> [WHAT YOU HAVE TO DO] Output, word for word, the lines of this listing that fall between the line with "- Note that" and the line with "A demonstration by", counting both of those lines, and no others.

BEGIN RECORDED INFORMATION

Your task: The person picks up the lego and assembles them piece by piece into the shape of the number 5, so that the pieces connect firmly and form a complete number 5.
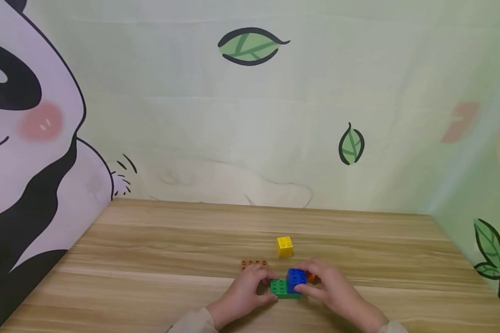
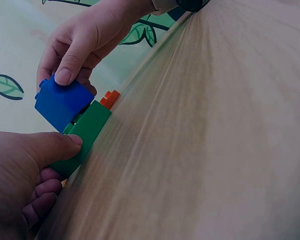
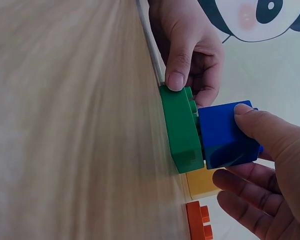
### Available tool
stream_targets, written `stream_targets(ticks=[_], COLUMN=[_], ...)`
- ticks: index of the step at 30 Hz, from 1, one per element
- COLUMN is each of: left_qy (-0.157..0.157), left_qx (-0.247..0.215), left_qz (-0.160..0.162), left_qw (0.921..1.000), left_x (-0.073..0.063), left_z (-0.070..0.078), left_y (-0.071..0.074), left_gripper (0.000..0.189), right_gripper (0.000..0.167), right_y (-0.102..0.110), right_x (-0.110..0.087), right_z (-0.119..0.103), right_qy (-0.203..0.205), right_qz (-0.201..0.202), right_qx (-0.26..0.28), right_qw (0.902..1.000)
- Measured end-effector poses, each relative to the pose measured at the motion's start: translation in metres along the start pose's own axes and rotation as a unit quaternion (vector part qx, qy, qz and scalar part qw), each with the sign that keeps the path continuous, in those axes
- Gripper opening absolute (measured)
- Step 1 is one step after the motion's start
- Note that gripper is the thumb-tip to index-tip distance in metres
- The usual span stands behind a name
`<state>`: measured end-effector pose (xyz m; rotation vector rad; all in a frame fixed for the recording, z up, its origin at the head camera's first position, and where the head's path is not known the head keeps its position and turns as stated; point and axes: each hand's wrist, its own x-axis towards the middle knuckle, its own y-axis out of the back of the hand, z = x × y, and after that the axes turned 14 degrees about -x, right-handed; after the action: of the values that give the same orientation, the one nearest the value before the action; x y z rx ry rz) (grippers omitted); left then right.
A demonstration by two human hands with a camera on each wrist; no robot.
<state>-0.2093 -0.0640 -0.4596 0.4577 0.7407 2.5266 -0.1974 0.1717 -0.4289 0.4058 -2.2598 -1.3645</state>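
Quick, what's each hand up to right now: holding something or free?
Left hand: holding the green brick between thumb and fingers.
Right hand: holding the blue brick, thumb against its side.

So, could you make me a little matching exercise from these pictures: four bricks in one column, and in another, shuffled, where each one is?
Bricks
1. blue brick
2. yellow brick
3. green brick
4. brown brick

Places
A. gripped by the left hand
B. on the table just past the left hand, which partly hides it in the head view
C. pinched by the right hand, at the green brick's studs
D. apart from both hands, farther off than the other bricks

Right pairs: 1-C, 2-D, 3-A, 4-B
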Motion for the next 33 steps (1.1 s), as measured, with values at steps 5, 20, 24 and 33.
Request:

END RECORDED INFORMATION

> [YOUR RESPONSE]
- Note that gripper is the thumb-tip to index-tip distance in metres
- The usual span stands behind a name
`<state>`: measured end-effector pose (xyz m; rotation vector rad; all in a frame fixed for the recording, z up, its origin at the head camera's first position, and where the head's path is not known the head keeps its position and turns as stated; point and axes: each hand's wrist, its own x-axis towards the middle knuckle, its own y-axis out of the back of the hand, z = x × y, and after that the axes turned 14 degrees about -x, right-handed; after the action: of the values that give the same orientation, the one nearest the value before the action; x y z rx ry rz) (grippers omitted); left then right.
A demonstration by two human hands with a camera on each wrist; no robot.

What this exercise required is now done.